None of it made sense. None of it does.
But at revival tonight as the Word was spoken, I was reminded in my spirit once again that things really ARE black and white. God is still God. He has not moved or changed. He performed miracles and He still performs them. He gives and takes away. He is sovereign and if I believe that He is then it doesn't need to make sense to me. I just need to trust.
The word was spoken of Abraham taking his son to the alter to be sacrificed. Abraham took his son to that alter believing with faith that God would provide a lamb to be sacrificed rather than his own son. He didn't know when, how or where that lamb would show up, but he carried his son up that mountain trusting that God would provide something sacrificial in his place. Abraham didn't understand why God was asking him to do it but he loved God so much that he was willing. Now in the account of Abraham and Isaac, the Lord did provide a sacrifice to take Isaac's place; only it wasn't a lamb. God provided a ram.
So you see, God provided...but it wasn't in the way that Abraham had planned or expected.
I don't need to know when, how or where God will show up in this thing for me.
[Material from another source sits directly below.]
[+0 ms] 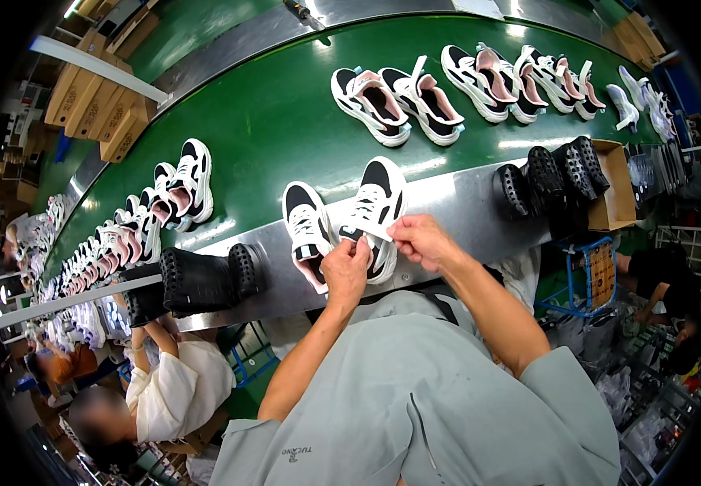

But I do [in my heart of hearts] truly believe the HE WILL SHOW UP.
It may not be how I expected it or envisioned it. It may not be the outcome that I imagine it to be. But I love Him and trust Him anyway.
I believe Abraham would have sacrificed his son. He didn't have to do that. That was not God's intention or plan. But He loved the Lord with his entire heart. He was willing to go through whatever God asked him to go through. I can't imagine the kind of pain he experienced walking up that mountain carrying his young child. Isaac even asked his father where the offering was. Abraham answered his son in faith saying the Lord would provide one.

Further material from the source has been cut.